On the one hand...good.
On the other...what could possibly go wrong?
Google says Android will no longer require an internet connection to check whether applications are legit or potentially malicious. From now on, the Play Store will embed metadata into apps' APKs that will be used to check whether or not the software is authentic, and confirm whether it came through the official Google souk or …
This further encourages peer-to-peer sharing "APK file sharing" instead of curbing it. It creates a false sense of security.
The problem is that malware might one day find a way to dodge the offline crypto check. This will exploit the sense of security advertised by Google while rolling out this feature and push malware distribution further.
> This further encourages peer-to-peer sharing "APK file sharing" instead of curbing it. It creates a false sense of security.
I am not convinced by the false sense of security argument, and how is peer to peer sharing a bad thing? In some places, that is the only practical way of actually sharing anything. This is not just academic, see: https://blog.grobox.de/2017/how-f-droid-is-bringing-apps-to-cuba/.
(As a very marginal note, the author of the above blog is one of the core contributors to Briar, which is what you want if you actually need an actually secure messaging solution, unlike those running high on hype and marketing which I shall not name, and especially any "solution" that may come from the US)
> do you know what algo is used?
For which part of the stack?
Description of each component may be found in the wiki.
Last year's security review is at https://briarproject.org/raw/BRP-01-report.pdf.
Even if it encourages more people to share binaries, it should prevent as many malware-infected ones from being there. For me, that will be a benefit. I tend to prefer having no google account set up with an android device and avoiding the play systems entirely, but there are things I can't get in fdroid. For example, some google packages are useful to me but don't come installed. I just have to hope that whatever site I get the APKs from haven't infected them (by the way, anyone know whether there are some trustworthy apk collections out there?). For me, this will be somewhat helpful.
I would imagine that in fact it will present you with dire warnings of all the terrible things that could happen if you continue, but will still allow you to run it. A bit like Chrome when you go to a site with a self-signed (or worse, a self-signed and expired) certificate.
Apples to oranges. These are all desktops and laptops.
Smartphones are ubiquitous mobile devices which collect huuuuuge amounts of data about you.
Malware spread on these is much more dangerous.
And having no App Store just makes malware writers' lives easier and gives them a bigger market of the great unwashed.
TL;DR: As if the desktop and laptop aren't enough malware vectors.

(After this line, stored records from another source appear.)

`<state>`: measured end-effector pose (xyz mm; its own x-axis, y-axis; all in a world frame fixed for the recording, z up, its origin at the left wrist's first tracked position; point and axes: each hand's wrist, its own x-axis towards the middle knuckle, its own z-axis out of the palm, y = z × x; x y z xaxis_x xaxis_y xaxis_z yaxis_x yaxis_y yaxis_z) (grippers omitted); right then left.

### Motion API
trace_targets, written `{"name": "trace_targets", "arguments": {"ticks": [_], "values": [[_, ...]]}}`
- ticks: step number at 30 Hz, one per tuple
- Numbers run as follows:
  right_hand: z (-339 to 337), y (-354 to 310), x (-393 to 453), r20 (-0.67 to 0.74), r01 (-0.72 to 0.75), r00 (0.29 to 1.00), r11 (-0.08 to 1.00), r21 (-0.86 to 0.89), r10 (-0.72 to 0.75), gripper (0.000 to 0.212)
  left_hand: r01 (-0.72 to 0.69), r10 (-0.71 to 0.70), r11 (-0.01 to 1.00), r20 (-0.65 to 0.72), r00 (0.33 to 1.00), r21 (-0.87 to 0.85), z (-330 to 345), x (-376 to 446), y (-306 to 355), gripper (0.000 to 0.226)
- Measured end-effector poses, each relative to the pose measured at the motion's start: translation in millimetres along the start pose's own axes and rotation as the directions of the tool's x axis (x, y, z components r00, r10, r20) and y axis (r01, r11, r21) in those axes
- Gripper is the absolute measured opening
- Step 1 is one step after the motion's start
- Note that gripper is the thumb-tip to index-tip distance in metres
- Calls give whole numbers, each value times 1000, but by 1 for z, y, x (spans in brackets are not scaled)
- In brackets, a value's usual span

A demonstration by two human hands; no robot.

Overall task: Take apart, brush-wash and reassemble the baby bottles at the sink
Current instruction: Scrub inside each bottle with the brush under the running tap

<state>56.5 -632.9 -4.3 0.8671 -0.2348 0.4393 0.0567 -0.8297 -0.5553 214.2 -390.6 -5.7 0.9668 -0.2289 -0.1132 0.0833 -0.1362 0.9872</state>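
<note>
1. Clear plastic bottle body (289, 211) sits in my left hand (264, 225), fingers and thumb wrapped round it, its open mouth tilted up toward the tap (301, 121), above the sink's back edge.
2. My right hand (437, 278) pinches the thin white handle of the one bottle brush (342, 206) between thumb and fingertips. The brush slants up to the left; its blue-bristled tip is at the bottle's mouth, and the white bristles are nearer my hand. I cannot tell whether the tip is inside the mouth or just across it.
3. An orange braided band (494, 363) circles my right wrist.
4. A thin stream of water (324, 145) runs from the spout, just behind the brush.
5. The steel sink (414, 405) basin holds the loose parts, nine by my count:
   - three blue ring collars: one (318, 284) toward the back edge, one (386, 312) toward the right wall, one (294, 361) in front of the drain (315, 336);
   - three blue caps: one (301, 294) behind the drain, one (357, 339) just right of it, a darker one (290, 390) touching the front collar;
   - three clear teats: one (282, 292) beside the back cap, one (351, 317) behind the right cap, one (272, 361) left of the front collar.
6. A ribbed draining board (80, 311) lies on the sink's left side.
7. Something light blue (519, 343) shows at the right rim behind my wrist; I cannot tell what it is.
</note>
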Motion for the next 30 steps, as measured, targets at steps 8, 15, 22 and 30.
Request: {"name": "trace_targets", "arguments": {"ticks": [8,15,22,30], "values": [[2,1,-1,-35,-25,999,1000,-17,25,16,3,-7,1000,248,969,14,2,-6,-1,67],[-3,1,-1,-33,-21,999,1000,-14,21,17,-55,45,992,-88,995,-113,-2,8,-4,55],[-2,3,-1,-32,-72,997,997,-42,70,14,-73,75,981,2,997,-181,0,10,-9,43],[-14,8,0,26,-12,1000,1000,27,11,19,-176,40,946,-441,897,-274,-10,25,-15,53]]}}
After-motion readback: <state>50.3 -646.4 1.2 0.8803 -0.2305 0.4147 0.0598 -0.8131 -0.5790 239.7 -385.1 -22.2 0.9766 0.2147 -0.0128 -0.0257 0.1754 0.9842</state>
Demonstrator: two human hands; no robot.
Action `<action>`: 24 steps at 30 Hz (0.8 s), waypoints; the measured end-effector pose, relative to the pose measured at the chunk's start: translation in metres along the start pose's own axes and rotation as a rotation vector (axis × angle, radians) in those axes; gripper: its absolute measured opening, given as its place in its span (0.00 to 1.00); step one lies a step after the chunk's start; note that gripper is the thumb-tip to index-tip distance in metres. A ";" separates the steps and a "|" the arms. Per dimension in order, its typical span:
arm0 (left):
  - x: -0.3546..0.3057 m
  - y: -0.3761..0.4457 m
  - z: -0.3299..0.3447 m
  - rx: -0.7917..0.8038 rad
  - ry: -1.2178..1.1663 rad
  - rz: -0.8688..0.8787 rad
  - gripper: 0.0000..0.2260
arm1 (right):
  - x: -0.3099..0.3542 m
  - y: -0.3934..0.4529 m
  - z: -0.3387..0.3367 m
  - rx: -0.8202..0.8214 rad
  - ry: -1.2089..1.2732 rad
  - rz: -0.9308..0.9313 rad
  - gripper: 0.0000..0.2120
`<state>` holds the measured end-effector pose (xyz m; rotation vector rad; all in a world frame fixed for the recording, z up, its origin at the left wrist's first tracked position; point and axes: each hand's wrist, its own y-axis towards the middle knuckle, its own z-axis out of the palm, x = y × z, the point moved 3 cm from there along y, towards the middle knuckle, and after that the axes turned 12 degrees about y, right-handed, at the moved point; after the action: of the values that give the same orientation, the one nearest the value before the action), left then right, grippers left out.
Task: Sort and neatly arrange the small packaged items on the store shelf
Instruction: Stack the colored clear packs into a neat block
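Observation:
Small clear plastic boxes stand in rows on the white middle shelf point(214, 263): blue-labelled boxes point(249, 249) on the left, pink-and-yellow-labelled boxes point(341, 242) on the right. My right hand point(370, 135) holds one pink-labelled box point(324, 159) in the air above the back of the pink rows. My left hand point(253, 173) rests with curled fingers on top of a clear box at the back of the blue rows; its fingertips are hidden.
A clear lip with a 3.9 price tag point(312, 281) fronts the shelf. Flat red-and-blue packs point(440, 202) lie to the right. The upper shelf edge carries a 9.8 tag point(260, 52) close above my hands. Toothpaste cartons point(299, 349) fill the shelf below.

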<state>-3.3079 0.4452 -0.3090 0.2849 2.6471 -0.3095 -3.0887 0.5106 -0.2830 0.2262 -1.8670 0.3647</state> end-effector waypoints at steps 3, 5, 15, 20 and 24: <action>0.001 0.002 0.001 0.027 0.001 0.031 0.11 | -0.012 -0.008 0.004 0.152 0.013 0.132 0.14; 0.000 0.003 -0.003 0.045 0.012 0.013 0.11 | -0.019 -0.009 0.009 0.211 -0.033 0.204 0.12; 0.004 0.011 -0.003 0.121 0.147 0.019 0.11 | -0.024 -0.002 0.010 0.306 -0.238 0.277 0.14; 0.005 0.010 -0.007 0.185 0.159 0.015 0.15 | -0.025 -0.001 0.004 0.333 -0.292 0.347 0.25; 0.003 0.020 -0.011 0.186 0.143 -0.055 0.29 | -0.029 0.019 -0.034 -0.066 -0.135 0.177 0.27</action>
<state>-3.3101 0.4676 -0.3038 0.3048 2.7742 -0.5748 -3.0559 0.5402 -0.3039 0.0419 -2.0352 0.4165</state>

OK OK, I'll go back to the decades of DOS and Windows 95 (and earlier). The App stores were called
Tandy Electronics, JB Hifi, Dick Smiths Electronics, Game World, Computer Land, etc.
They might not have been online, but you bought your "apps" in them.
But most of them do have app stores. It's just that all apps are free and you can go elsewhere. Really, for those installing apache on a linux box, how many do you think went and downloaded a source or binary from apache's site, and how many did apt/yum/pacman install apache2? That's usually more convenient, so that's almost always what I do if I want something straightforward (just the default version) or running as a service, rather than just something to run myself.